### WHAT YOU SHOULD DO
Only the lines from the beginning of the data below through the line containing "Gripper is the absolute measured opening" belong in the response, each copied exactly.

### EXERCISE DATA
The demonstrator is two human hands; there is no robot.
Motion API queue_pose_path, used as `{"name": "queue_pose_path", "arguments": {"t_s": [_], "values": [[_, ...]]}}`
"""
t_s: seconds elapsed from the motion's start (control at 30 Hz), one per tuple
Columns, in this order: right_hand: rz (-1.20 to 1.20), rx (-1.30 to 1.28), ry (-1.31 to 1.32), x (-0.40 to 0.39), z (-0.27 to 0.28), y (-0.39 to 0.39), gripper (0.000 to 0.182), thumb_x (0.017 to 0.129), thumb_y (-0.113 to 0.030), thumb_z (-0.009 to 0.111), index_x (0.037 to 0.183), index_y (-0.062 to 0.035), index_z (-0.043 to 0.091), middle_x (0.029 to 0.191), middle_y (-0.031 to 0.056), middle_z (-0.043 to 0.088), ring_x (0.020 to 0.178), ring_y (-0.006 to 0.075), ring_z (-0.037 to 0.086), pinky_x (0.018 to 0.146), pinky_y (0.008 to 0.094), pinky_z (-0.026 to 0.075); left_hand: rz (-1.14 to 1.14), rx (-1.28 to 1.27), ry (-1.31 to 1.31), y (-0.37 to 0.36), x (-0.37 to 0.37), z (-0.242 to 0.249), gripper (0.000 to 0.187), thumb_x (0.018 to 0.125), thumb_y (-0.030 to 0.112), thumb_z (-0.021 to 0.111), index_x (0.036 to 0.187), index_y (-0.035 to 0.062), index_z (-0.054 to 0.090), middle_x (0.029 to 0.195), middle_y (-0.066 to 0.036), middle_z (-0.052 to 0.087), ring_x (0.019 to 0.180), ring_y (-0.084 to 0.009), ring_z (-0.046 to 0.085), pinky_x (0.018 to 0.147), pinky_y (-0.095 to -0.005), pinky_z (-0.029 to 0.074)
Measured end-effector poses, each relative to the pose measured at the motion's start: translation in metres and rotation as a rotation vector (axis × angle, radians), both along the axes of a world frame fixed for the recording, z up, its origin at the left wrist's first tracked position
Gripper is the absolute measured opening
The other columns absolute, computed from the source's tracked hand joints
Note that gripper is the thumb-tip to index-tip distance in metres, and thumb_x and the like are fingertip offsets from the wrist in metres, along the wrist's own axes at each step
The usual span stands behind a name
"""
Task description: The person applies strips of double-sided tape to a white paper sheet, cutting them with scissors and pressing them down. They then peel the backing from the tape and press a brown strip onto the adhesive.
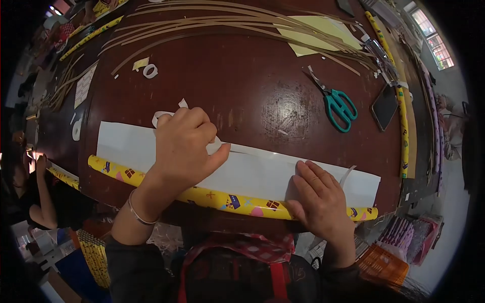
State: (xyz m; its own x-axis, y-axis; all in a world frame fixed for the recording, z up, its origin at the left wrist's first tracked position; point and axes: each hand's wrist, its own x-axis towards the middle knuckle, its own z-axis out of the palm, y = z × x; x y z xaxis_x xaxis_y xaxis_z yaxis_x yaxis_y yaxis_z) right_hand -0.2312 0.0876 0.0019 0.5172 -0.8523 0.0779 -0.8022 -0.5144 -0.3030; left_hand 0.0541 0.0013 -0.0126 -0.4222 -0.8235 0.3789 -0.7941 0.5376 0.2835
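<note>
A yellow patterned wrapping-paper roll (232, 203) lies along the table's front edge, its white underside (252, 174) unrolled flat beyond it. My left hand (184, 144) is closed over the paper's far edge, gripping a white tape roll (214, 145) that the fingers mostly hide. A thin strip of tape (257, 152) runs from there along the far edge toward the right. My right hand (318, 199) lies with fingers stretched on the white side, its thumb by the yellow roll. Near the right end, a loose strip end (347, 174) curls up.
Teal-handled scissors (339, 107) and a phone (385, 107) lie at the right. Long brown strips (202, 22) and a yellow sheet (316, 38) cover the back. A small tape ring (150, 71) is at the back left. Another person's arm (44, 194) is at the left.
</note>
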Motion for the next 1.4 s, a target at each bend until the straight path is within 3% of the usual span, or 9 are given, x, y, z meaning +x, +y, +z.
{"name": "queue_pose_path", "arguments": {"t_s": [0.3,0.5,0.57,0.63,0.77,0.93,1.07,1.27,1.4], "values": [[-0.048,-0.077,0.035,-0.007,-0.002,0.001,0.041,0.081,-0.025,0.074,0.112,0.0001,0.062,0.126,0.0199,0.061,0.118,0.0369,0.057,0.096,0.0476,0.049,-0.007,-0.019,0.082,0.002,-0.001,-0.003,0.029,0.063,0.018,0.079,0.060,0.0080,0.053,0.077,-0.005,0.055,0.072,-0.0224,0.053,0.068,-0.0384,0.035],[-0.340,-0.385,0.108,-0.038,0.003,-0.073,0.028,0.086,-0.017,0.069,0.110,-0.0046,0.062,0.116,0.0157,0.062,0.108,0.0360,0.059,0.086,0.0452,0.053,-0.021,-0.013,0.109,0.002,-0.002,-0.005,0.027,0.064,0.024,0.081,0.060,0.0104,0.058,0.075,-0.001,0.055,0.070,-0.0208,0.054,0.065,-0.0374,0.035],[-0.352,-0.364,0.145,-0.045,0.004,-0.093,0.025,0.086,-0.016,0.067,0.108,-0.0047,0.061,0.112,0.0143,0.062,0.105,0.0354,0.059,0.084,0.0459,0.053,-0.005,-0.020,0.117,0.002,-0.002,-0.005,0.027,0.064,0.024,0.080,0.060,0.0106,0.057,0.075,-0.002,0.056,0.070,-0.0209,0.054,0.066,-0.0373,0.035],[-0.405,-0.037,0.308,-0.047,0.009,-0.106,0.023,0.087,-0.017,0.066,0.107,-0.0057,0.062,0.110,0.0152,0.063,0.103,0.0356,0.060,0.084,0.0456,0.053,-0.020,-0.036,0.127,0.001,-0.001,-0.006,0.027,0.065,0.024,0.080,0.060,0.0104,0.057,0.075,-0.002,0.056,0.070,-0.0209,0.054,0.066,-0.0373,0.035],[-0.393,-0.098,0.369,-0.048,0.000,-0.111,0.022,0.087,-0.018,0.065,0.107,-0.0075,0.064,0.107,0.0157,0.064,0.099,0.0357,0.062,0.084,0.0457,0.053,-0.019,-0.046,0.155,0.002,-0.001,-0.006,0.026,0.067,0.024,0.078,0.061,0.0091,0.059,0.074,-0.002,0.056,0.070,-0.0211,0.055,0.066,-0.0373,0.035],[-0.396,-0.183,0.178,-0.059,-0.022,-0.123,0.025,0.085,-0.013,0.065,0.108,-0.0048,0.062,0.100,0.0181,0.061,0.097,0.0398,0.061,0.083,0.0485,0.050,-0.030,-0.013,0.178,0.001,0.001,-0.006,0.024,0.068,0.025,0.077,0.063,0.0075,0.062,0.073,-0.003,0.057,0.070,-0.0214,0.055,0.065,-0.0378,0.036],[-0.392,-0.212,0.283,-0.058,-0.018,-0.124,0.025,0.082,-0.014,0.065,0.106,-0.0075,0.064,0.102,0.0171,0.064,0.099,0.0364,0.064,0.083,0.0467,0.053,-0.028,0.035,0.170,0.001,0.003,-0.007,0.025,0.071,0.028,0.076,0.065,0.0072,0.064,0.074,-0.003,0.058,0.072,-0.0213,0.056,0.066,-0.0381,0.037],[-0.431,-0.151,0.316,-0.053,-0.010,-0.114,0.037,0.079,-0.015,0.067,0.114,-0.0073,0.056,0.099,0.0178,0.064,0.093,0.0381,0.065,0.080,0.0476,0.053,-0.027,0.052,0.090,0.003,0.003,-0.004,0.025,0.075,0.031,0.074,0.071,0.0064,0.069,0.076,-0.004,0.059,0.077,-0.0211,0.057,0.071,-0.0377,0.038],[-0.381,-0.206,0.125,-0.042,-0.005,-0.090,0.051,0.077,-0.013,0.071,0.124,-0.0081,0.052,0.102,0.0193,0.066,0.092,0.0400,0.063,0.078,0.0472,0.051,-0.007,0.061,0.088,0.004,0.003,-0.003,0.026,0.076,0.031,0.073,0.072,0.0060,0.070,0.077,-0.005,0.060,0.078,-0.0216,0.058,0.072,-0.0377,0.039]]}}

### FINISHED EXERCISE
The demonstrator is two human hands; there is no robot.
Motion API queue_pose_path, used as `{"name": "queue_pose_path", "arguments": {"t_s": [_], "values": [[_, ...]]}}`
"""
t_s: seconds elapsed from the motion's start (control at 30 Hz), one per tuple
Columns, in this order: right_hand: rz (-1.20 to 1.20), rx (-1.30 to 1.28), ry (-1.31 to 1.32), x (-0.40 to 0.39), z (-0.27 to 0.28), y (-0.39 to 0.39), gripper (0.000 to 0.182), thumb_x (0.017 to 0.129), thumb_y (-0.113 to 0.030), thumb_z (-0.009 to 0.111), index_x (0.037 to 0.183), index_y (-0.062 to 0.035), index_z (-0.043 to 0.091), middle_x (0.029 to 0.191), middle_y (-0.031 to 0.056), middle_z (-0.043 to 0.088), ring_x (0.020 to 0.178), ring_y (-0.006 to 0.075), ring_z (-0.037 to 0.086), pinky_x (0.018 to 0.146), pinky_y (0.008 to 0.094), pinky_z (-0.026 to 0.075); left_hand: rz (-1.14 to 1.14), rx (-1.28 to 1.27), ry (-1.31 to 1.31), y (-0.37 to 0.36), x (-0.37 to 0.37), z (-0.242 to 0.249), gripper (0.000 to 0.187), thumb_x (0.018 to 0.125), thumb_y (-0.030 to 0.112), thumb_z (-0.021 to 0.111), index_x (0.036 to 0.187), index_y (-0.035 to 0.062), index_z (-0.054 to 0.090), middle_x (0.029 to 0.195), middle_y (-0.066 to 0.036), middle_z (-0.052 to 0.087), ring_x (0.019 to 0.180), ring_y (-0.084 to 0.009), ring_z (-0.046 to 0.085), pinky_x (0.018 to 0.147), pinky_y (-0.095 to -0.005), pinky_z (-0.029 to 0.074)
Measured end-effector poses, each relative to the pose measured at the motion's start: translation in metres and rotation as a rotation vector (axis × angle, radians), both along the axes of a world frame fixed for the recording, z up, its origin at the left wrist's first tracked position
Gripper is the absolute measured opening

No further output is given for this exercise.